Publication: Ouyang et al. BioRxiv 2022
- 32

The BioImage Model Zoo is a community-driven resource that aims to make deep learning models for bioimage analysis more accessible, interoperable, and reusable. It provides a centralized platform for sharing standardized pre-trained models that can be easily deployed across different bioimage analysis software tools.

At the core of the BioImage Model Zoo is a standardized model description format that captures all the necessary metadata about a model, including details about the input and output data format, model architecture, pre-trained weight values, training data provenance, licensing, etc. This enables models from the Zoo to be portable across tools. The Zoo infrastructure and libraries handle automatically applying any prescribed pre- and post-processing steps defined for a model.

Models in the Zoo cover common bioimage analysis tasks like image segmentation, classification, restoration etc. for different imaging modalities. Each model comes bundled with example input and output data that users can test it on before deploying in their workflows.

The BioImage Model Zoo platform has three main components:

  1. Model repository: This is built on top of Zenodo and holds all the models along with their description metadata. Each model gets a unique ID and DOI. Models can be contributed by anyone but go through a curation process before public hosting.

  2. Website (bioimage.io): This provides the user-facing interface to search, browse and interact with models from the Zoo. Users can test models directly in the browser through the 'Test Run' interface powered by the BioEngine framework (see below). The website auto-generates an interactive model card for each model that summarizes its purpose, usage, training data etc.

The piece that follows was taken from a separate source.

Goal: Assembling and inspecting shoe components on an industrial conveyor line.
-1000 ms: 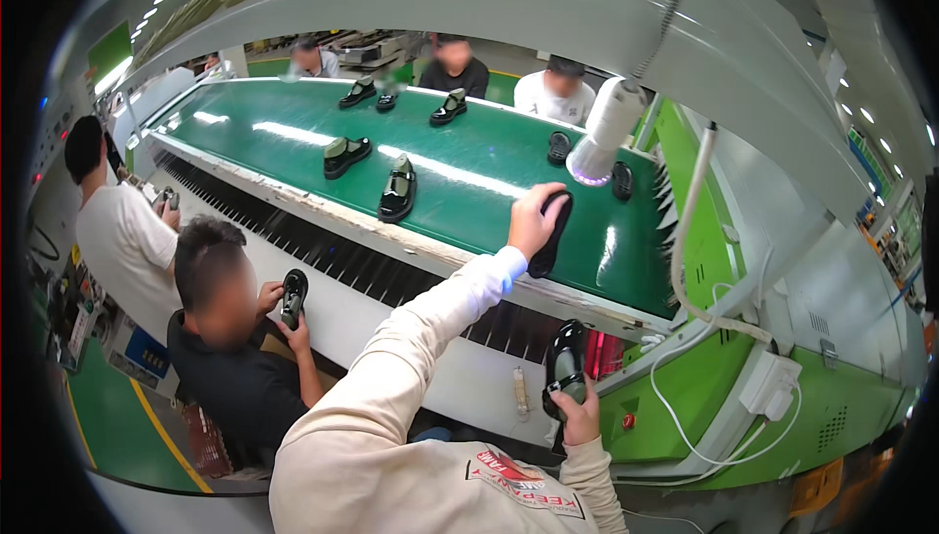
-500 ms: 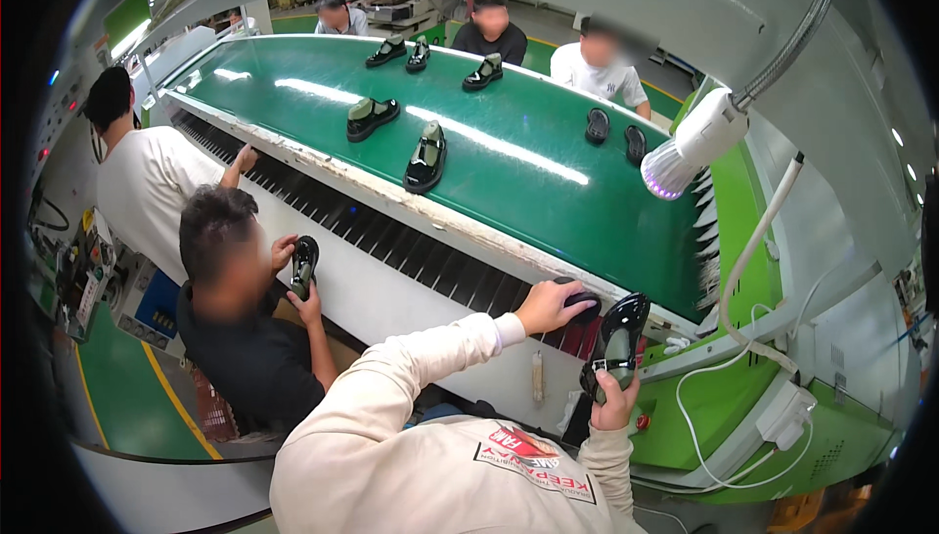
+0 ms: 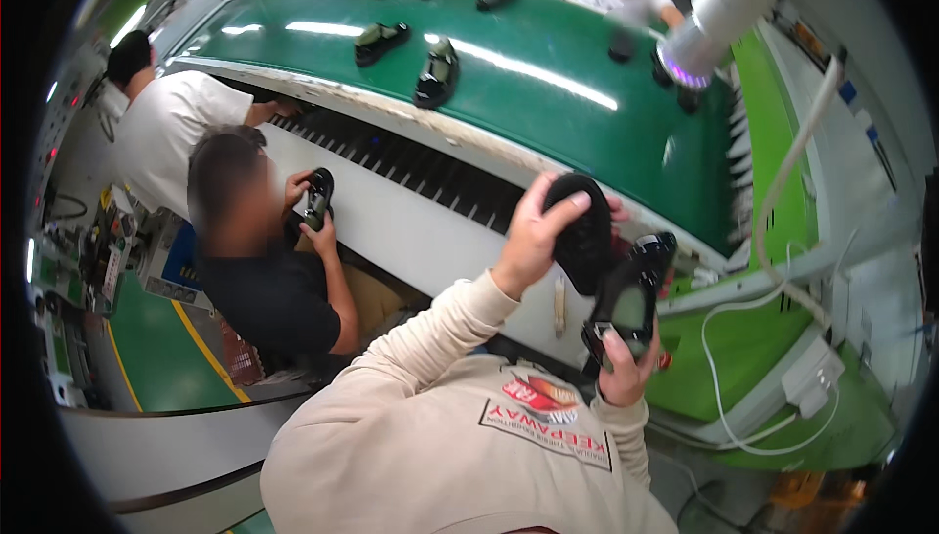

  3. Developer tools and infrastructure: The Zoo provides Python and Java libraries to standardize model consumption and deployment across tools. The 'bioimageio.core' Python library handles all the steps for ingesting a model from the Zoo, running inference, and post-processing outputs. The BioEngine framework enables browser-based deployment of models, allowing users to test them through web applications.

Additionally, the Zoo has partnered with several bioimage analysis tools like ilastik, QuPath, ImageJ, StarDist etc. to ensure seamless integration. These tools can directly access Zoo models using the standardized libraries and formats. The Zoo also stores links between models, their training datasets and notebooks to ensure transparency and reproducibility.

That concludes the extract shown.